Phyllidiopsis shireenae Brunckhorst, 1990

Phyllidiopsis shireenae Brunckhorst, 1990 Fig. 27, Plate 76

Phyllidiopsis shireenae Brunckhorst, 1990: 557, figs. 1-4 (N Queensland, Papua New Guinea, Solomon Islands); Domínguezet al. 2007: 97, fig. 7 (Papua New Guinea); Yonow 2011: 942 (Indonesia).

Material.

Maldives: three specimens 60 × 24 mm (NY-100), 75 × 25 mm (NY-98), and 95 × 33 × 20 mm (NY-99), Maaya Tila, Ari Atoll, 8-30 m depth, 17 May 1990, leg. N Yonow, photos H Voigtmann; 80 mm length (NY dive 42), Maaya Tila, Ari Atoll, 33 m depth, 18 January 1991, leg. N Yonow; individual 40 mm length (photographed but not preserved), Vihafushi Tila, Baa Atoll, 18 m depth, 7 March 1991, S Harwood; individual 30 mm length (photographed but not preserved), Vadhoo Reef, South Malé Atoll, 16 m depth, 3 April 1991, S Harwood; photographs of several individuals, Ari Atoll, approx. 20 m depth, late 1980s, H Voigtmann.

Description.

Body elongate oval, flexible and rubbery, with high profile. Ground colour semi-translucent pink with black line surrounding central region; four smaller perpendicular lines extending to margin in opposing pairs. Central region bears high median crest and lower lateral one either side. Crests composed of irregular granular compound tubercles, opaque in comparison with body. Rhinophores and anal papilla located within black oval. Rhinophores translucent pink, 12 to 19 oblique lamellae; anus conical, located on last tubercle of central crest, visible on larger specimen Plate 76; both extend through raised rims. Outside the black ellipse, a row of large tubercles is followed by a row of smaller ones, also compound and opaque pink-white in life. Metapodium projected beyond the mantle in life. Black band in crevice where hyponotum meets foot behind gills; this black line extends posteriorly along top of metapodium in one specimen. Gills black, genital opening a white swelling on right side. Propodium nearly divided in smaller specimens and notched in the largest. White head and fused oral tentacles, very short with groove on outer sides (figs. 27A).
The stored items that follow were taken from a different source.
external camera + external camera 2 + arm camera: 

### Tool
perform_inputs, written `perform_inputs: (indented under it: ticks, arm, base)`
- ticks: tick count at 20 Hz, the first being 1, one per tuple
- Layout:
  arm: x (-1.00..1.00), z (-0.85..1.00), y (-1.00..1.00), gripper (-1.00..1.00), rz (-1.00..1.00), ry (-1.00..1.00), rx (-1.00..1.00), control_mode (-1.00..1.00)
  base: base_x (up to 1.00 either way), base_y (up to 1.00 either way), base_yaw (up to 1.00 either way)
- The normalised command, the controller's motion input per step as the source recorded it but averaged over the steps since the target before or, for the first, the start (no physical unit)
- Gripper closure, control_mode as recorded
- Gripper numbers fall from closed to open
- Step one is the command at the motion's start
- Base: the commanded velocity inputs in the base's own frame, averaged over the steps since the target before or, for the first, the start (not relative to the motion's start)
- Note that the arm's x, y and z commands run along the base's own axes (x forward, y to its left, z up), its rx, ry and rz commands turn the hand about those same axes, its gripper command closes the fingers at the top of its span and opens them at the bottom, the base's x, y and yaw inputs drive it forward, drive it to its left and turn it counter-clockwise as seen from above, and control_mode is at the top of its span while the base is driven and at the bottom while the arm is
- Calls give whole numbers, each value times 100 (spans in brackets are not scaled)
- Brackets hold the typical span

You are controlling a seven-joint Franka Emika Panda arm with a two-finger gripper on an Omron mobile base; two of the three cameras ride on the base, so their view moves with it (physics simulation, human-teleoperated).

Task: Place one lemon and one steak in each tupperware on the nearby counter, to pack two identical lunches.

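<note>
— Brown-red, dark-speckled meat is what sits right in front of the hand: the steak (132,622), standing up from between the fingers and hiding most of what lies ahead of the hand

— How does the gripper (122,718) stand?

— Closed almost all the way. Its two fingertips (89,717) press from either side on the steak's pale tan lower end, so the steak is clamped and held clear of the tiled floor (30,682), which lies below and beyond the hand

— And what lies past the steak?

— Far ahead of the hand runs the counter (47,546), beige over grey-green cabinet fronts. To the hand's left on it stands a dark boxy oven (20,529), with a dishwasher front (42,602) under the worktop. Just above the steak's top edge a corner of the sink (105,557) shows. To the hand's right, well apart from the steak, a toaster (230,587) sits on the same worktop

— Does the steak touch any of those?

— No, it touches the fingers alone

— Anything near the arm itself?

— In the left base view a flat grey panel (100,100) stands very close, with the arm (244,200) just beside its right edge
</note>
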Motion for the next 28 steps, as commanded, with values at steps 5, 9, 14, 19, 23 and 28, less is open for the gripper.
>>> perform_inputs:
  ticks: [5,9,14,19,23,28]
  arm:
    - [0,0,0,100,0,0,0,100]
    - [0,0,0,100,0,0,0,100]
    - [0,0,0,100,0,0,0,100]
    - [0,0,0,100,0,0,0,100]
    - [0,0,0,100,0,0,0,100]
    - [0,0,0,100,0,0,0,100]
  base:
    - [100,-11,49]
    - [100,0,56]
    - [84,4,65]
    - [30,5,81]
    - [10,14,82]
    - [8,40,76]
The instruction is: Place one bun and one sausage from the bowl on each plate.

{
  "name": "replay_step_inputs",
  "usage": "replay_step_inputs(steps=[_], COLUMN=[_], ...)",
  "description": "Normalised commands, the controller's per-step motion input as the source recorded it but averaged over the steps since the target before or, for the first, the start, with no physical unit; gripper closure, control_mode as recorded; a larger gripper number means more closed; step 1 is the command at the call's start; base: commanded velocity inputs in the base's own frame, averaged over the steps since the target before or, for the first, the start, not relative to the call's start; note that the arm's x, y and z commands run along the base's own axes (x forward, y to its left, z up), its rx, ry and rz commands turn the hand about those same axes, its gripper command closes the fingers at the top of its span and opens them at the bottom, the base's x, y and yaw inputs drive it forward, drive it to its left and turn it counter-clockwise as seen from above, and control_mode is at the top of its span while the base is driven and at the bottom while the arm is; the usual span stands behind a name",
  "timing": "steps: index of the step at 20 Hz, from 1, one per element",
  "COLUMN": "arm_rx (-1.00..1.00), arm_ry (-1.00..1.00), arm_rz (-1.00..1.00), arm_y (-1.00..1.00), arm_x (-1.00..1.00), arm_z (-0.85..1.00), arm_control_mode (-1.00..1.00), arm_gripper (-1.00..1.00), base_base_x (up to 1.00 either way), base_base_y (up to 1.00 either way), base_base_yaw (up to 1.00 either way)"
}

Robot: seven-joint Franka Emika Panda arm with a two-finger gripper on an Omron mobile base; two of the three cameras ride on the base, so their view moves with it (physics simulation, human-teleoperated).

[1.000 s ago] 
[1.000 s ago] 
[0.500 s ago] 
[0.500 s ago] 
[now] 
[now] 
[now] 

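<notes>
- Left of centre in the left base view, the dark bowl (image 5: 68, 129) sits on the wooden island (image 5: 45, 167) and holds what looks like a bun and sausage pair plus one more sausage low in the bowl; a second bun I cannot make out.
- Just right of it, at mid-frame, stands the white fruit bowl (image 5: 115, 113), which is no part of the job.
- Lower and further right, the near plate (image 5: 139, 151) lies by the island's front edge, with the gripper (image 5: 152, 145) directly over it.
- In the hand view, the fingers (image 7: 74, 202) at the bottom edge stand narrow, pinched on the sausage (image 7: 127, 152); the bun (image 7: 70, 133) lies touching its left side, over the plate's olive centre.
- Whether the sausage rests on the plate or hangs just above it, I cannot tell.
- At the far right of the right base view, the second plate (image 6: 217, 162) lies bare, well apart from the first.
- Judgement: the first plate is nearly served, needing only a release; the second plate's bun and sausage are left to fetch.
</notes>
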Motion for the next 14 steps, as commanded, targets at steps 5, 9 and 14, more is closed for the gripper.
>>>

Internally, three specimens from the Maldives proved to be identical (the fourth was badly preserved). One specimen (95 mm) everted its mouthparts completely during preservation (Fig. 27B, D). The mouth leads to a short oral tube which, in one specimen, is narrow and contracted like a concertina (Fig. 27C). Where it thickens into the pharyngeal bulb, there is a band of pigment, incomplete dorsally. The pharyngeal bulb is extensible, as evidenced by the specimen illustrated in Fig. 27D. A sharp demarcation exists where the pharynx joins the bulb; the bulb turns anteriorly and loops posteriorly, passing through the nerve ring. The posteriorly-directed portion is of equal length to the anteriorly-directed segment, and inserts into the oesophagus at a constriction. The oesophagus is a thicker banded tube leading into a sac-like structure with which it is continuous (the muscular oesophageal segment), and opens into the digestive gland. The pathway from the oesophagus to the digestive gland follows a Z-shaped route, located in the anterior quarter of the digestive gland. Almost in a continuous line with the oesophagus, a long muscle attaches and runs under the intestine and pericardium to emerge on the other side. The intestine then runs along the midline to the anus.

Distribution.

These records greatly extend the range of the species from the tropical western Pacific to the central Indian Ocean. It was previously described from eastern Australia, the Solomon Islands ( Brunckhorst 1990), Papua New Guinea ( Domínguez et al. 2007), and Ambon, Indonesia ( Yonow 2011). The internal anatomy of the I ndian Ocean specimens differs somewhat from Brunckhorst’s material, which is presented as a generalised figure, but it is unlikely that more than one species are involved: the detailed description and illustrations of the Papua New Guinea material are more comparable ( Domínguezet al. 2007).